In the previous articles I’ve discussed how to extract ASCII files with fixed (csv/tsv) and variable (EDI/HL7) formats into a supported destination by determining the input or load options based on the scenario. When the process works correctly, within a few minutes of getting access to the source, such as S3, FTP(S) etc data is quickly and efficiently loaded into the target. For fixed width files an additional advantage is that the core types are managed for you.

The final piece of the puzzle is automating the transformation logic in dbt™, so that it can run consistently and easily. This post consists of the following sections

Section 1 considers how to run the sample projects in Fivetran
Section 2 reviews the dbt code and project structure, then explains how to run within VSCode
The summary reviews the CSV/EDI/HL7 file parsing series and potential next steps

Section 1 - Running the dbt examples in Fivetran

Access to the appropriate dbt project is based on the target platform and just requires the user to retrieve the appropriate project from the this GitHub repository :

Please make a copy of the project and store it in your own Git Repository, as this will allow personal changes and updates according to your specific requirements. Once a copy has been created a Fivetran file connector can be configured to read the data. By default the pipeline must create a table called ediraw as configured in the 2nd blog post here. When connected to GitHub the screen should be similar to the following screenshot. Here the repository is my own instance I used for testing. I’ve copied the Public Key to GitHub to ensure that Fivetran can connect to the repository.

Selecting “Save & Test” at the bottom of the screen will cause Fivetran to validate the connection to the repository and enable transformations to be read. If successful, the following screen will appear:

At this point a pipeline has to be created that will create a table called EDIRAW in the schema EDITEST_AUG31. If these are incorrectly specified it will not be possible to automatically trigger the transformation when new files are loaded.

The final target, at the end of all the transformations, is a table called ‘EDI_DOCUMENTS’ and should be configured in the transformation drop down. When successfully scheduled, the result will appear as follows:

Once successfully executed, dbt generates a dependency diagram that is rendered in Fivetran as shown next. This diagram visually shows the various steps, i.e. the source table EDIRAW, being parsed into parsed_edi_data, from which each segment is individually converted into a separate table for column type conversion and naming where necessary. Once each segment has been successfully parsed, all the tables are combined using a UNION statement into EDI_DOCUMENTS.

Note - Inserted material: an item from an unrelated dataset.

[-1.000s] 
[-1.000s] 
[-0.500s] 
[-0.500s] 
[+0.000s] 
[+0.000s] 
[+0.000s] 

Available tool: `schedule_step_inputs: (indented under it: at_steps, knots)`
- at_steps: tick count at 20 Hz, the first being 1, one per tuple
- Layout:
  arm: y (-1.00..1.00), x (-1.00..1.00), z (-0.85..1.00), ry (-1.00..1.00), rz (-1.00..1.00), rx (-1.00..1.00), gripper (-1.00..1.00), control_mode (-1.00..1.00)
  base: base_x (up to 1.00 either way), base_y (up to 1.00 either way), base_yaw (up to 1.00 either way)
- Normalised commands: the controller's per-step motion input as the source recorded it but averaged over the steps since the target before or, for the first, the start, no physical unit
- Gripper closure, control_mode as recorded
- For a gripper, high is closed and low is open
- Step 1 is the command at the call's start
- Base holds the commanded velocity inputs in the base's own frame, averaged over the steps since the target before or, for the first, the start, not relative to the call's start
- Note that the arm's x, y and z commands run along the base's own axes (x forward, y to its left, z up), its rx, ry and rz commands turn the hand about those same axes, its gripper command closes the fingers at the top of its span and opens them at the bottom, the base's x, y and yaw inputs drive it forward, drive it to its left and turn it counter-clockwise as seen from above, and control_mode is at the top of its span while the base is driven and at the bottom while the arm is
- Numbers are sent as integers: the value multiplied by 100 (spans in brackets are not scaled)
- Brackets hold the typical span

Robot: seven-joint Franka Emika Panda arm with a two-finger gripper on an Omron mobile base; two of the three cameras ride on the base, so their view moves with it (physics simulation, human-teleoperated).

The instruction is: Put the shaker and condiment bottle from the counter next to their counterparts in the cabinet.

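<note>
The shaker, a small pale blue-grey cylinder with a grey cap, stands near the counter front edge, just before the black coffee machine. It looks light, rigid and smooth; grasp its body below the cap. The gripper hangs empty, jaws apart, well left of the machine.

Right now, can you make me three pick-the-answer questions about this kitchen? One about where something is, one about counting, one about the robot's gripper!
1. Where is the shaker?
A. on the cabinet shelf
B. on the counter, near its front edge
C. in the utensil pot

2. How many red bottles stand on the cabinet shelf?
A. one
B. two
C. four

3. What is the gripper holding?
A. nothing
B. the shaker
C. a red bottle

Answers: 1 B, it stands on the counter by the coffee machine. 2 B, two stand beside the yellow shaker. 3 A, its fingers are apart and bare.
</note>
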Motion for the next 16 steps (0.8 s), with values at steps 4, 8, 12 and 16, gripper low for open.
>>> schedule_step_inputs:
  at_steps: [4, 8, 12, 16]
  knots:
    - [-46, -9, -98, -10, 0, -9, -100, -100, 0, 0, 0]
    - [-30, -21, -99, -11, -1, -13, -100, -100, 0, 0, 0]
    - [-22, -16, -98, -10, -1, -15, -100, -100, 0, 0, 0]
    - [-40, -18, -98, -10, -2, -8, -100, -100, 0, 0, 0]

Section 2 - Understanding the dbt code and VSCode

It is possible that readers may want to access and manipulate the project to add new segment types, validations etc. This section provides a quick overview of the dbt project, key files and ultimately how to extend and refine the project. These can be broken into the following steps:

Update to allow the project to use a different source file, beyond EDITEST_AUG31.EDIRAW.
Add new segments
Refine the UNION statements

Prior to all of this locally install the required Python versions, dbt and VSCode. Versions etc are listed here. Using GitHub, access the appropriate project for the desired destination (previously mentioned in this article).

The following is a general overview of the dbt project files that will need to be altered, depending on the target and scenario:

profiles.yml

This needs to be updated with the connection information to the database used by VSCode to execute the transformations against. For this the variables, user, password, role, database, warehouse and schema will have to be updated to match the reader’s connection details.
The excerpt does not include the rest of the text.